EXERCISE DIRECTIONS
How many lines in the records below contain "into"? Reply with the number only.

SOURCE MATERIAL
**********
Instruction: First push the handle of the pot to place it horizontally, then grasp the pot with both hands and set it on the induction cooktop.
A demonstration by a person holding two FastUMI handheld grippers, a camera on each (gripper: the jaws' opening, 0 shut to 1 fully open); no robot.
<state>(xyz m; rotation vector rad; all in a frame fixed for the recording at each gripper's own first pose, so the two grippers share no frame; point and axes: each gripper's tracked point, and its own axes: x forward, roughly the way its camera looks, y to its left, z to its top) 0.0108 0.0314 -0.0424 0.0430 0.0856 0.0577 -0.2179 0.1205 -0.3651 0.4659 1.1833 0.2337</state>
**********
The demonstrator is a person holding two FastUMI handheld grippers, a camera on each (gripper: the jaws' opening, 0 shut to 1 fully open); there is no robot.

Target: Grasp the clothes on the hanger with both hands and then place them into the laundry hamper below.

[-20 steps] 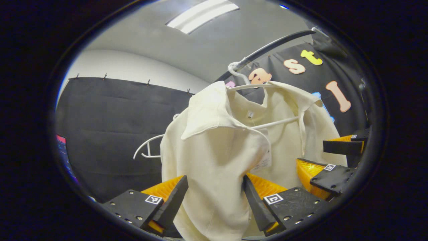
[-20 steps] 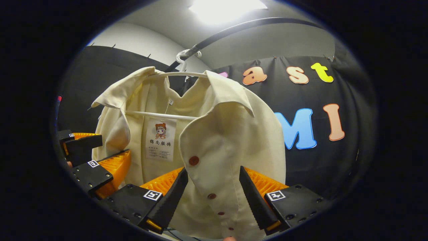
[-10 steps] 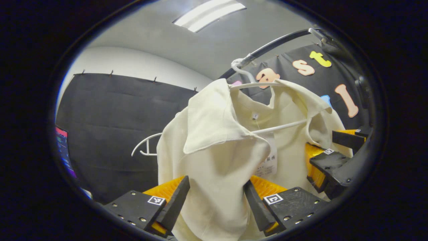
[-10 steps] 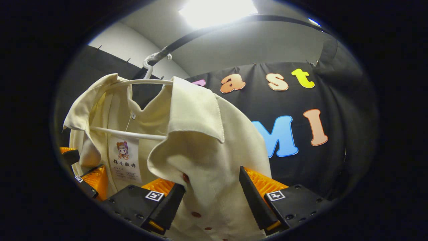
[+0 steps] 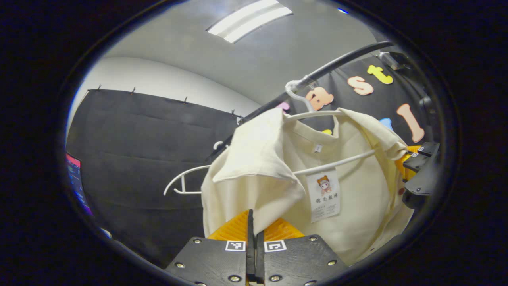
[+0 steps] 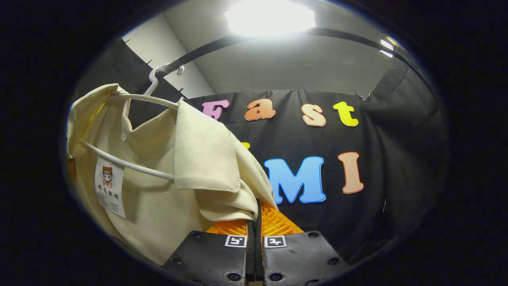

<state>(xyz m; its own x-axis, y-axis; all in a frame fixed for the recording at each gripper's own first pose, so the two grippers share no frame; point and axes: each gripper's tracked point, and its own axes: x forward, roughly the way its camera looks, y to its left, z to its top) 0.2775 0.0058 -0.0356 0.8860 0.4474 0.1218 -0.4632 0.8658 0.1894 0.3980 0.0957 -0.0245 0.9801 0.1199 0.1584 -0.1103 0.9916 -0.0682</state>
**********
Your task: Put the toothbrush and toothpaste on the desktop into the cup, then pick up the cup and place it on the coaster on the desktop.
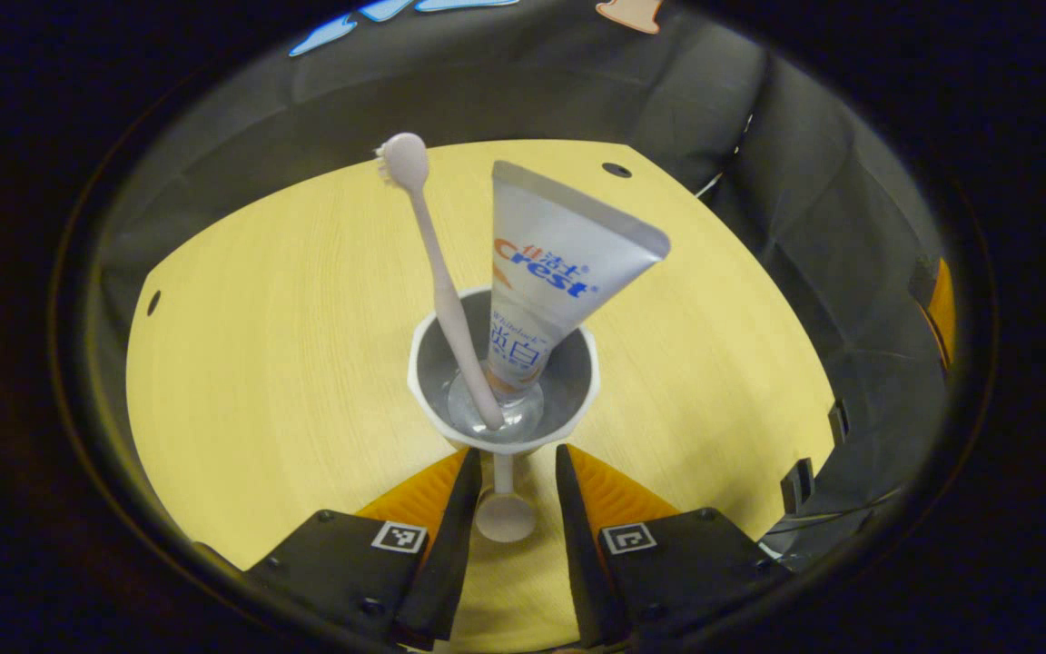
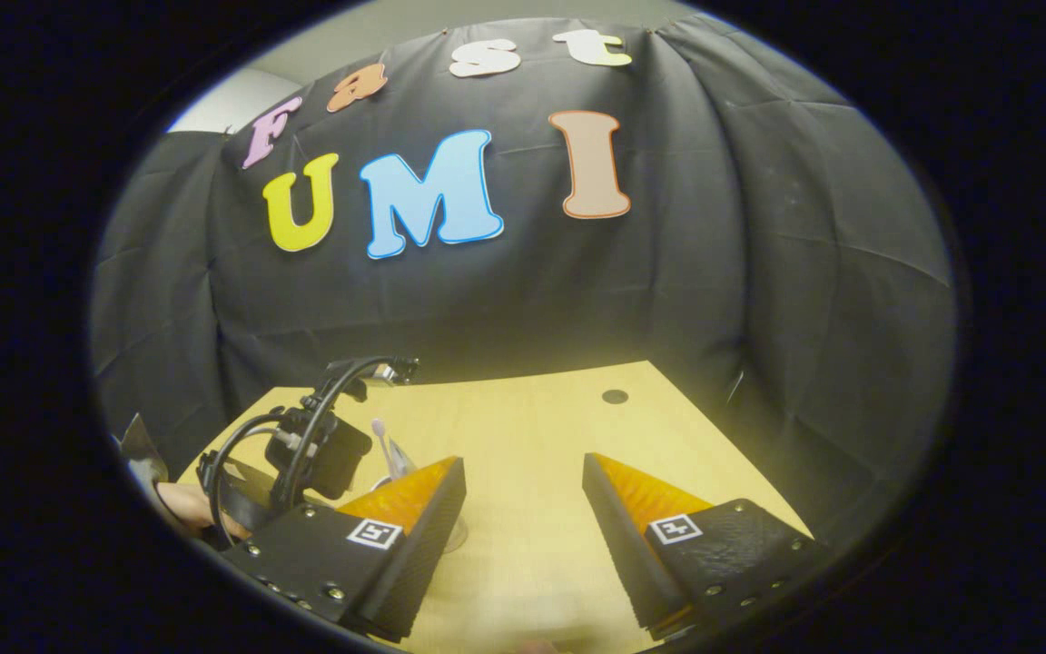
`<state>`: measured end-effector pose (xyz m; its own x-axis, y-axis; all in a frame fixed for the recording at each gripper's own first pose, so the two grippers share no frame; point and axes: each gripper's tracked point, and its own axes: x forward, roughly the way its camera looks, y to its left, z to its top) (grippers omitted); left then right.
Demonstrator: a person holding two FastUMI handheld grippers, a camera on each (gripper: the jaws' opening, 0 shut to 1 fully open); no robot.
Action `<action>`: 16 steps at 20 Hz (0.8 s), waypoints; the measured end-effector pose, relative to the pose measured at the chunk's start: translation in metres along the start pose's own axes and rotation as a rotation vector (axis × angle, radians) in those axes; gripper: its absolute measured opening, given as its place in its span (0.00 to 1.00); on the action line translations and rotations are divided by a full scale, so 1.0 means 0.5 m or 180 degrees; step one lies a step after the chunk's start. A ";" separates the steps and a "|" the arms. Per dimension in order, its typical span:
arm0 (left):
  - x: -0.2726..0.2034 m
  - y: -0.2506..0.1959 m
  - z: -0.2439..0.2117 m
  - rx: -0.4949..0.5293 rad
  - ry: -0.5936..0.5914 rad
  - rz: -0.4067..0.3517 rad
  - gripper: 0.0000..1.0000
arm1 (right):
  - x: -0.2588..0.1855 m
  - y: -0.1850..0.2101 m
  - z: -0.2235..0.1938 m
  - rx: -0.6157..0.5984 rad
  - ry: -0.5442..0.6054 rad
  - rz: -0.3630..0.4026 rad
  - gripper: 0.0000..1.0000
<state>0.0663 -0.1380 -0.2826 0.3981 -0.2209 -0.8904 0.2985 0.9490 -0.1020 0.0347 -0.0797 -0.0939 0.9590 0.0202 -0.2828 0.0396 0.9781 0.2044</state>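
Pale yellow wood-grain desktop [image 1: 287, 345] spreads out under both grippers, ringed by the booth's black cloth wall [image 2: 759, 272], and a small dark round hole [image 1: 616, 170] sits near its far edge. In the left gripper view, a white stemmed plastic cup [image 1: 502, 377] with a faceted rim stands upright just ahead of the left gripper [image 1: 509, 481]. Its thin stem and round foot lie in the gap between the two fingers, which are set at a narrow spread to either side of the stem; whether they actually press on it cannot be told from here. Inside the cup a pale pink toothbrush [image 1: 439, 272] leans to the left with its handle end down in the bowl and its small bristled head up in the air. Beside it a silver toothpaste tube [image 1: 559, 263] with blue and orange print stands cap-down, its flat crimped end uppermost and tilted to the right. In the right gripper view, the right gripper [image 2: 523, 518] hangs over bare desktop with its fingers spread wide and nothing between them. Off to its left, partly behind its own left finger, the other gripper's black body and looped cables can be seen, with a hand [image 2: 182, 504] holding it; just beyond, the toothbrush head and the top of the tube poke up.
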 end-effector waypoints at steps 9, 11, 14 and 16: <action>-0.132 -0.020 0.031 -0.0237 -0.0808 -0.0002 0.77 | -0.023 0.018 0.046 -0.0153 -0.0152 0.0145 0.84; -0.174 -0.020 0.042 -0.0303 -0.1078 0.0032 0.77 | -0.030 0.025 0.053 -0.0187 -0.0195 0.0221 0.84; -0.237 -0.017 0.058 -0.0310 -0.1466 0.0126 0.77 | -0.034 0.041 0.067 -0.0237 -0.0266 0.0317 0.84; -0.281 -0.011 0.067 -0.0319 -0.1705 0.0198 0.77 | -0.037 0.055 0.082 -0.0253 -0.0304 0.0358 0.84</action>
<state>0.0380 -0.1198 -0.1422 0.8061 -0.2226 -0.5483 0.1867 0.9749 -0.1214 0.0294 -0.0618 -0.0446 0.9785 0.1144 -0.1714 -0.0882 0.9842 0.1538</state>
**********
TASK OUTPUT
2